:: Problem statement ::
Omit all pictures, then repeat the listing exactly.

:: Stored data ::
-=-=-

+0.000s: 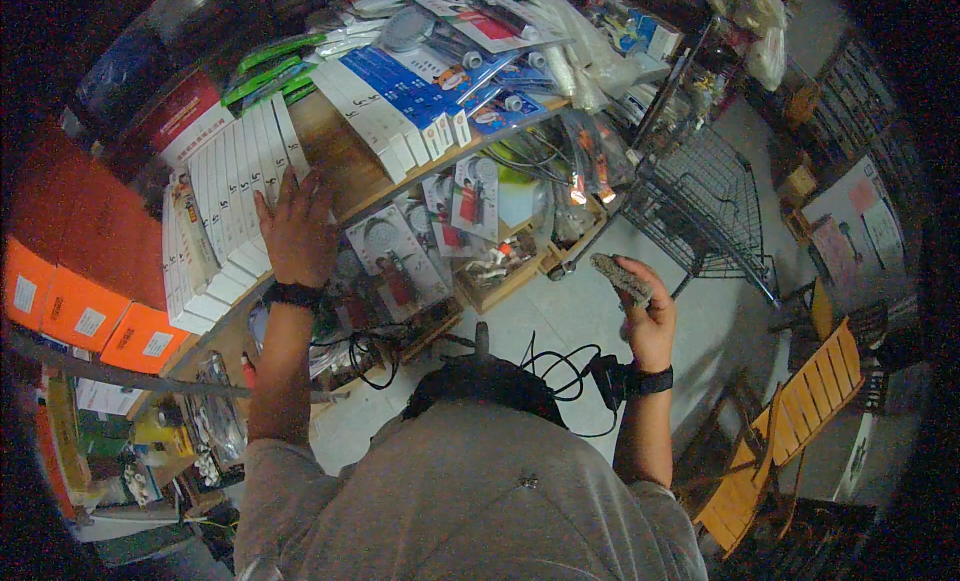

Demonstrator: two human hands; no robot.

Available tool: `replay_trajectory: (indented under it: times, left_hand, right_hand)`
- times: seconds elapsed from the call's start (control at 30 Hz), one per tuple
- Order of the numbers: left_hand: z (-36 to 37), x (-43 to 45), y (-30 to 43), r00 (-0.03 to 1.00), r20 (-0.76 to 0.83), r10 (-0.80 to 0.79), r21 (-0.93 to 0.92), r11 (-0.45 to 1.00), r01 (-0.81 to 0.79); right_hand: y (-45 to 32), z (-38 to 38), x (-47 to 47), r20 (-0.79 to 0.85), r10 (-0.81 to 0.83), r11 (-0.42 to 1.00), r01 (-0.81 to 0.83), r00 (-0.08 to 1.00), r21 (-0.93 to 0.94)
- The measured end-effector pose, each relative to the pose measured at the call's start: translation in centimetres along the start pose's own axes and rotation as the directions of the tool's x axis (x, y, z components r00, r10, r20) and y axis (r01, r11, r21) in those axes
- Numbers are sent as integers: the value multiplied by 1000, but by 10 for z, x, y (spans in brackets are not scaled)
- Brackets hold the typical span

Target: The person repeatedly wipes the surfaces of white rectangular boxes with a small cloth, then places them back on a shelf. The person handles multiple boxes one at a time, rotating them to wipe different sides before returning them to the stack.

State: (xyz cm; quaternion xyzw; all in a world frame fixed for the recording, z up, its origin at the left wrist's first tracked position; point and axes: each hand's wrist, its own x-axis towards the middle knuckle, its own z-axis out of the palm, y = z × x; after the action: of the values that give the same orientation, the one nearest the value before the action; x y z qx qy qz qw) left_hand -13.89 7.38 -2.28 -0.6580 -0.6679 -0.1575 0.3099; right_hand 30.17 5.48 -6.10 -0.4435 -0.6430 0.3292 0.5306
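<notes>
My left hand (300, 228) rests with spread fingers on the right end of a row of narrow white boxes (232, 183), which bear handwritten marks and stand on a wooden shelf (326, 142). My right hand (651, 311) is raised over the floor, its fingers closed around a folded grey cloth (622, 277). Further along the same shelf lie more white boxes (360, 112) and blue packages (409, 86), with packaged shower heads (409, 30) behind them. Below, blister-packed shower heads (397, 258) hang or stand near a wooden bin (495, 281) of small parts.
Orange boxes (90, 318) fill the shelf's left end. A black wire cart (697, 198) stands on the tiled floor at the right, above a folding wooden slatted chair (817, 393). Black cables (577, 371) hang beside my body, close to my right wrist.
</notes>
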Motion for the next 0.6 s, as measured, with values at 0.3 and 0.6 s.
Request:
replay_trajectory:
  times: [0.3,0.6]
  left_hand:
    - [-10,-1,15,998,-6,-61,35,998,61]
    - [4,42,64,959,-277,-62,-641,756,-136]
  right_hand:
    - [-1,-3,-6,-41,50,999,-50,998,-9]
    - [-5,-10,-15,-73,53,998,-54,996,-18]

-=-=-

:: Written reply ::
+0.000s: 

Demonstrator: two human hands; no robot.

Available tool: `replay_trajectory: (indented under it: times, left_hand, right_hand)`
- times: seconds elapsed from the call's start (control at 30 Hz), one per tuple
- Order of the numbers: left_hand: z (-36 to 37), x (-43 to 45), y (-30 to 43), r00 (-0.03 to 1.00), r20 (-0.76 to 0.83), r10 (-0.80 to 0.79), r21 (-0.93 to 0.92), r11 (-0.45 to 1.00), r01 (-0.81 to 0.79); right_hand: y (-45 to 32), z (-38 to 38), x (-47 to 47), r20 (-0.79 to 0.85), r10 (-0.81 to 0.83), r11 (-0.42 to 1.00), r01 (-0.81 to 0.83), r00 (-0.08 to 1.00), r21 (-0.93 to 0.94)
- The measured end-effector pose, each relative to the pose measured at the call's start: translation in centimetres along the start pose's own axes and rotation as the directions of the tool's x axis (x, y, z components r00, r10, r20) and y axis (r01, r11, r21) in those axes
- Numbers are sent as integers: the value multiplied by 1000, but by 10 for z, x, y (spans in brackets are not scaled)
- Brackets hold the typical span

Target: The person repeatedly wipes the surfaces of white rectangular boxes with a small cloth, then places them back on a shelf. The person handles multiple boxes one at a time, rotating them to wipe different sides before returning them to the stack.

State: (xyz cm; quaternion xyzw; all in a world frame fixed for the recording, z up, its origin at the left wrist's first tracked position; point and axes: each hand's wrist, its own x-axis towards the middle knuckle, its own z-axis out of the palm, y = z × x; after the action: of the values that give the same orientation, the one nearest the value before the action; x y z qx qy qz qw) left_hand -13.89 7.38 -2.28 -0.6580 -0.6679 -0.1575 0.3099; right_hand 30.17 5.48 -6.10 -0.4435 -0.6430 0.3292 0.5306
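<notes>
My left hand (300, 228) rests with spread fingers on the right end of a row of narrow white boxes (232, 183), which bear handwritten marks and stand on a wooden shelf (326, 142). My right hand (651, 311) is raised over the floor, its fingers closed around a folded grey cloth (622, 277). Further along the same shelf lie more white boxes (360, 112) and blue packages (409, 86), with packaged shower heads (409, 30) behind them. Below, blister-packed shower heads (397, 258) hang or stand near a wooden bin (495, 281) of small parts.
Orange boxes (90, 318) fill the shelf's left end. A black wire cart (697, 198) stands on the tiled floor at the right, above a folding wooden slatted chair (817, 393). Black cables (577, 371) hang beside my body, close to my right wrist.
</notes>
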Motion for the next 0.6 s, as measured, with values at 0.3 and 0.6 s.
Request:
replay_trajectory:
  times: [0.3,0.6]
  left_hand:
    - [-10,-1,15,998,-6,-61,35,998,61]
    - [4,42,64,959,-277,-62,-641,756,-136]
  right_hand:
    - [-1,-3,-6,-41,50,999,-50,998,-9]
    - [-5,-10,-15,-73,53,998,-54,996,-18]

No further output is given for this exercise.